Ketua Tim Kerja Penyakit Paru Kronis dan Gangguan Imunologi Kementerian Kesehatan Benget Saragih Turnip mengapresiasi hasil penelitian dan akan menindaklanjutinya. Dia menyinggung penelitian serupa oleh Badan Pusat Statistik (BPS) dan Universitas Indonesia terkait rokok berpengaruh nyata pada daya beli masyarakat pada sumber protein hewani dan nabati.
”Data penelitian terkait kesejahteraan juga telah menjadi rekomendasi bagi Kementerian Kesehatan untuk mengadvokasi ancaman rokok yang dapat menyebabkan tengkes,” ucapnya.
Skema bantuan dari hasil cukai rokok telah diupayakan agar diterima rumah tangga perokok untuk menekan angka tengkes pada anak. Walakin, dia menilai kenaikan cukai belum mencukupi dan masyarakat masih mampu membeli rokok. Membuat rokok menjadi mahal dinilai mampu menurunkan prevalensi tengkes pada anak Indonesia.
Hasil penelitian, kata Benget, juga akan digunakan sebagai referensi agar pemerintah daerah turut serta bergerak bersama.
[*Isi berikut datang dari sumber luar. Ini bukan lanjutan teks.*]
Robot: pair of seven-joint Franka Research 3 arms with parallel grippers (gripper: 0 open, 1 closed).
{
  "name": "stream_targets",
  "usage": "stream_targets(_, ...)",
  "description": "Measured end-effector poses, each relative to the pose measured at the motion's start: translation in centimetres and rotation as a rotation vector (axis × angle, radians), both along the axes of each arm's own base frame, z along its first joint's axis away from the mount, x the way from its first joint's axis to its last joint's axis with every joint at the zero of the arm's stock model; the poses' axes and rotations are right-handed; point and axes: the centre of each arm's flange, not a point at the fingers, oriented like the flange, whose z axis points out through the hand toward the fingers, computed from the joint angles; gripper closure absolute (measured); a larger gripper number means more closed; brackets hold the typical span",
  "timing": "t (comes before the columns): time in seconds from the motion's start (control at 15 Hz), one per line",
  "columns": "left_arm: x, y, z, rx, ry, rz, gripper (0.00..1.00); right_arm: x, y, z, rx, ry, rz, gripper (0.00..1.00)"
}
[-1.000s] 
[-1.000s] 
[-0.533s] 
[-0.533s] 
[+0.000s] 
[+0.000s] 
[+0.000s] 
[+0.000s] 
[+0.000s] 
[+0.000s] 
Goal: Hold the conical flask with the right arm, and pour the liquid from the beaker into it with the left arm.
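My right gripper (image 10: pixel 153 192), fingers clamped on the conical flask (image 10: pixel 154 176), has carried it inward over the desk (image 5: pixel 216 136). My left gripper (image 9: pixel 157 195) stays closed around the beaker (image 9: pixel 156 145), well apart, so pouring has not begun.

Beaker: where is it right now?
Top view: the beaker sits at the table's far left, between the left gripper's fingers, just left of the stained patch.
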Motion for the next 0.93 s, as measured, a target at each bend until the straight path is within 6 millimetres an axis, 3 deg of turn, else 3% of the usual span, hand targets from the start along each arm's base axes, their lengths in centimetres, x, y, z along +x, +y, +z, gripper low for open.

Hal ini mengingat sebanyak 73 kabupaten/kota di Indonesia masih belum memiliki peraturan daerah terkait pengendalian tembakau.
Selain itu, skema bantuan sosial (bansos) oleh Kementerian Sosial juga akan diwacanakan untuk mengakomodasi penerima bantuan yang merokok untuk mengikuti program upaya berhenti merokok (UBM) sebagai salah satu persyaratannya. ”Ini (hasil penelitian) perlu dijadikan dasar Kementerian Sosial untuk lebih berani dalam pengawasan agar penerimanya tidak menggunakan bansos untuk membeli rokok,” tambahnya.
Koordinator TimStunting Badan Perencanaan Pembangunan Nasional (Bappenas) Sidayu Ariteja juga mengapresiasi hasil penelitian tersebut. Meskipun demikian, pendalaman mulai dari alternatif pengeluaran dan bahan pokok makanan yang digunakan perlu ditambahkan. Ini karena indikator gizi dari makanan berperan besar dalam potensi anak mengalami tengkes.
Untuk kebijakan cukai rokok perlu pengkajian secara komprehensif dan harus tidak kontraproduktif dengan kebijakan kementerian atau lembaga lainnya. Peran kebijakan fiskal dan nonfiskal juga perlu berjalan beriringan dalam pengendalian rokok di Indonesia.